Added The Hindu’s Beijing-based correspondent Ananth Krishnan on Twitter: “While Chinese politics is the blackest of black boxes, I’ve come across zero evidence in Beijing today to substantiate any of the social media rumours.” Twitter seemed very reluctant to believe even such on-the-ground reporting.

Why’s that? Says Kewalramani: “There is significant anti-China feeling in India.” He adds that this predates even the India-China clashes in Ladakh.

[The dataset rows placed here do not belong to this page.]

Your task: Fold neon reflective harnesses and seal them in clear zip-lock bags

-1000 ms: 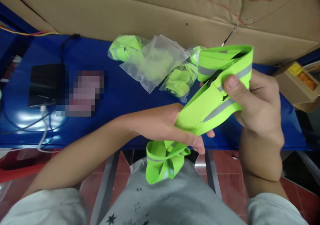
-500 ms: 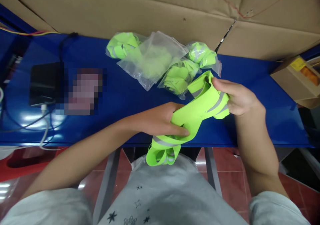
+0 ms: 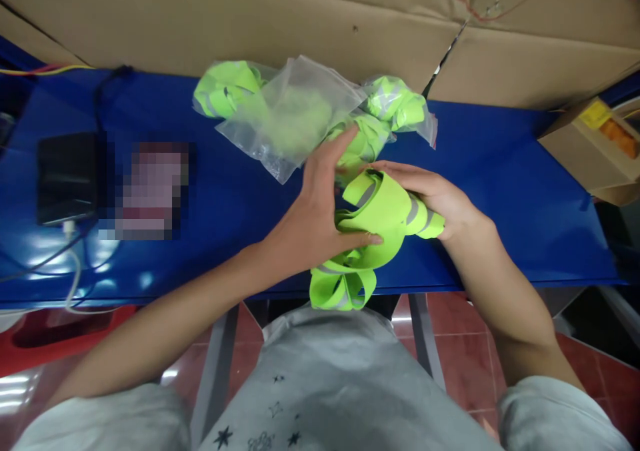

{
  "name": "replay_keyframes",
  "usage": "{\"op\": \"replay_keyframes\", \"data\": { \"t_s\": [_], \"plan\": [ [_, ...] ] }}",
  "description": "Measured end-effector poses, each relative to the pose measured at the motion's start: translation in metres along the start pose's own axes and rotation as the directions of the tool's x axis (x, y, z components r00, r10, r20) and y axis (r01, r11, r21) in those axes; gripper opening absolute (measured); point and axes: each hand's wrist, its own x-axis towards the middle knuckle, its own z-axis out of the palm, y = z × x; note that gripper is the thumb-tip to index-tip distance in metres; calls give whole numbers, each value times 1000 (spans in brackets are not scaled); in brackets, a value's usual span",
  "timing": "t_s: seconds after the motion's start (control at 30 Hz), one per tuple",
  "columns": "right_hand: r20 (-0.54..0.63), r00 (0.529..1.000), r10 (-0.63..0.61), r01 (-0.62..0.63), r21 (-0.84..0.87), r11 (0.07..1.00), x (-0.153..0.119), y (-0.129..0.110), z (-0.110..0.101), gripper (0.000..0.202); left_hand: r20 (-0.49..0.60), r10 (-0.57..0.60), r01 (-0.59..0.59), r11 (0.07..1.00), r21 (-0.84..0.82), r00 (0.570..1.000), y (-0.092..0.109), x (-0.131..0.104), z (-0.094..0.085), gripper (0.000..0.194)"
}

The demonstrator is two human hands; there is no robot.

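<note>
A bundle of bright yellow-green reflective strap (image 3: 383,221) with grey stripes is held between my two hands, above the front edge of the blue table. My left hand (image 3: 317,221) cups its left side, thumb across the front of the band and index finger stretched upward. On the right, my right hand (image 3: 440,201) wraps behind the rolled part, its fingers reaching over the back. Loose loops of the strap hang below my left hand in front of the shirt. Just behind my hands lies a bagged strap (image 3: 367,134), partly covered by my left fingers.
Clear plastic bags (image 3: 300,114) with yellow-green straps lie along the table's back, against a cardboard wall (image 3: 250,24). A black box with cables (image 3: 67,177) and a blurred-out object (image 3: 153,187) are at the left. An open carton (image 3: 590,147) stands at the right.
My left hand has opened wider and lifted its index finger upward. My right hand has moved left and around behind the strap, which is now more bunched together.
</note>
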Motion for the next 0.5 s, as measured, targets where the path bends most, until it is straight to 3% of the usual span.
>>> {"op": "replay_keyframes", "data": {
  "t_s": [0.07, 0.17, 0.27, 0.33, 0.37, 0.4, 0.43, 0.47, 0.5],
  "plan": [
    [34, 998, 50, -51, 36, 998, 0, 3, 5, 23, -74, 233, -211, 951, 225, 970, 6, 2, -1, 99],
    [21, 998, 67, -69, 90, 994, 2, 9, 8, 11, 153, 431, -452, 784, 426, 889, 18, 12, -4, 55],
    [19, 997, 68, -70, 115, 991, 6, 10, 6, 19, 338, 413, -528, 734, 427, 846, 28, 22, -7, 35],
    [-22, 1000, 9, -7, 87, 996, 6, 7, 4, 26, 317, 378, -487, 759, 433, 870, 31, 25, -11, 23],
    [-111, 990, -91, 95, 23, 995, 4, 6, 3, 29, 269, 357, -444, 775, 449, 895, 31, 26, -13, 20],
    [-240, 938, -250, 234, -90, 968, 1, 5, 3, 31, 200, 336, -391, 793, 467, 920, 31, 27, -15, 20],
    [-365, 819, -444, 372, -252, 893, -3, 5, 5, 32, 116, 309, -326, 812, 484, 944, 31, 27, -18, 21],
    [-419, 652, -631, 464, -438, 770, -8, 6, 7, 31, 27, 274, -251, 829, 499, 961, 31, 28, -21, 23],
    [-381, 505, -774, 496, -606, 622, -13, 8, 10, 29, -66, 231, -166, 843, 511, 971, 31, 30, -24, 25]
  ]
}}
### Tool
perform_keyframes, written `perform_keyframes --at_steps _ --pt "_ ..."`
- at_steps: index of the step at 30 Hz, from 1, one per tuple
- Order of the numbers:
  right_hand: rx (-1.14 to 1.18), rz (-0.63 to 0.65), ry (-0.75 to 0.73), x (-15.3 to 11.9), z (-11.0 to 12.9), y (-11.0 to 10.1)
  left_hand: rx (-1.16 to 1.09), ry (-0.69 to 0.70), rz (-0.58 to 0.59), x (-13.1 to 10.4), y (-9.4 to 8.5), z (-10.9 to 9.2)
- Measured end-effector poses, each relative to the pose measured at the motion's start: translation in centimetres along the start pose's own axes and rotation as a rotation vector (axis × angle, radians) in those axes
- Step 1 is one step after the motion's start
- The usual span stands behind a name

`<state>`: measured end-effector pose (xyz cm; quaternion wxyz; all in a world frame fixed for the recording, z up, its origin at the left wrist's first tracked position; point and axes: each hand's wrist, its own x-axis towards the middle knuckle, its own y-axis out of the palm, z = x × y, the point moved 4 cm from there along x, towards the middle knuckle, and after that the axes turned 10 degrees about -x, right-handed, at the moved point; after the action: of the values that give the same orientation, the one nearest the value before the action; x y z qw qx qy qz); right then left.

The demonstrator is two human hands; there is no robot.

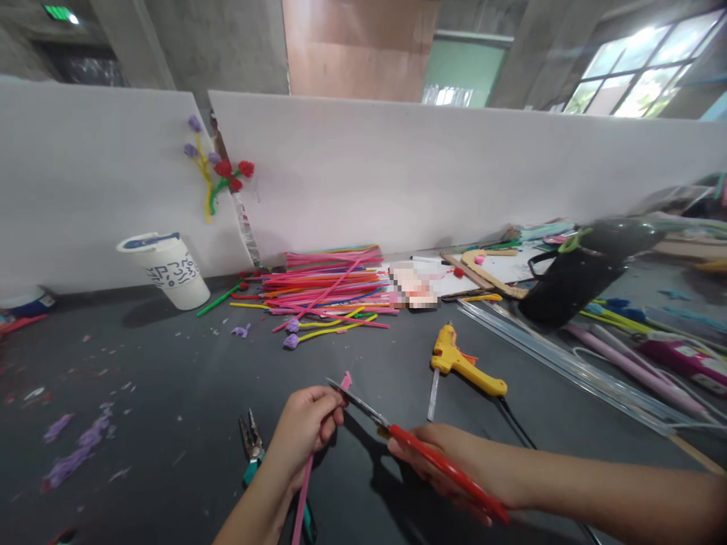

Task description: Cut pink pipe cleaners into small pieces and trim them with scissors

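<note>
My left hand (313, 425) pinches a pink pipe cleaner (303, 492), whose fuzzy tip pokes up above the fingers while the long end hangs down below the palm. In my right hand (443, 462) are red-handled scissors (437, 454), fingers wrapped round the grips. The scissor blades reach across to the pipe cleaner's tip, right by my left fingertips. Whether the blades touch it or are parted there, I cannot tell. Partly hidden behind my left forearm lie green-handled pliers (251, 443).
Beyond my hands lie a yellow glue gun (463, 362) with its cord, a pile of coloured pipe cleaners (329, 284) and purple-tipped yellow stems (323, 329). A white cup (170, 272) stands left, a black bottle (579, 276) right. Purple fluff (79, 450) litters the left side.
</note>
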<state>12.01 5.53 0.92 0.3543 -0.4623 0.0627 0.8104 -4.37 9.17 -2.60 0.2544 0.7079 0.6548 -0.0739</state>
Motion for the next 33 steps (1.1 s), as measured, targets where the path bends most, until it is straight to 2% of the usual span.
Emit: perform_keyframes --at_steps 3,9,15,20,25,27,29,31,33 --pt "0.032 0.044 0.036 0.1 0.0 0.0 0.013 -0.027 0.007 0.3 -0.3 0.4" --pt "0.000 0.103 -0.014 0.1 -0.5 0.0 0.040 -0.052 -0.005 0.2 -0.2 0.5" --pt "0.010 0.097 -0.027 0.0 -0.3 0.1 0.041 -0.056 0.003 -0.1 0.0 0.4" --pt "-0.044 0.041 -0.017 -0.9 0.4 0.4 0.014 -0.044 0.028 0.2 -0.2 0.6" --pt "-0.017 0.014 -0.004 -0.4 -0.1 0.0 -0.041 -0.009 0.057 -0.1 -0.2 0.3" --pt "0.058 -0.023 -0.078 -0.1 0.2 -0.7 -0.066 0.016 0.076 -0.4 0.1 0.0" --pt "0.132 -0.077 -0.216 0.0 0.8 -1.6 -0.086 0.041 0.117 -0.8 0.5 -0.2" --pt "0.139 -0.128 -0.340 0.1 1.6 -2.1 -0.096 0.061 0.164 -1.1 0.9 -0.3" --pt "0.096 -0.154 -0.392 0.2 2.1 -2.1 -0.092 0.075 0.190 -1.3 1.2 -0.3"
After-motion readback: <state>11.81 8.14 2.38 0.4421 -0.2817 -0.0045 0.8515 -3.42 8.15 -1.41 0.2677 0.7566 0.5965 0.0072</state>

Sure enough, it’s a very politically sensitive time in Beijing. The Communist Party’s 20th National Congress is due to kick off on October 16. The Congress is expected to give Xi Jinping another five-year term as the country’s president and party’s top leader. Also, a handful of top Chinese leaders have just been sentenced to long jail terms.

Says Thompson: “The rumour that Xi Jinping has been arrested has legs because it is such a sensitive political moment in China.”

Most China experts say the rumours originated from Falun Gong supporters based in the US. Falun Gong is a religious movement that the Chinese government has attempted to stamp out harshly. In the US there are a large number of Falun Gong members who spread a mix of information and disinformation about what’s happening in China. Another China analyst Aadil Brar traced the rumours back a dissident Chinese journalist which were picked up by NTDTV, a Falun Gong outlet. Then it was amplified on Twitter and YouTube by a Falun Gong member. But after that Indian social media users picked it up and ran and created a storm of fake news.

The extent to which Indians and some others were determined to believe bad news out of Beijing was demonstrated when George Fahrion, Der Spiegel’s China correspondent put out a thread of humorous tweets about the supposed coup. One tweet showed an old lady being wheeled around in a modified cycle-rickshaw. Fahrion captioned it: “Alas, hope is dim. Coup reinforcements arrive in armored personnel carriers.” Fahrion’s tweets were picked up by Republic Bharat TV.

What was the truth behind the events in China? It’s thought very likely that Xi went into quarantine after returning from Samarkand. He didn’t attend the last banquet there and the Chinese said this was because of Covid-19 protocols.

And the flight cancellations? Those have been happening on a large-scale because of China’s draconian Zero Covid policy which has shut down cities across China.

What about the troop movements? Let’s put that down to sheer wishful thinking getting a push from Falun Gong backers.

Certainly, the Twitter-storm showed the extent of ill-feeling in India against the Chinese. During talks the Chinese have also said to India that the government, “must engender better public opinion about China.” Perhaps that will be tougher in India than it is in China. What is certain is the social media storm showed just how Indian public opinion has become strongly anti-Chinese.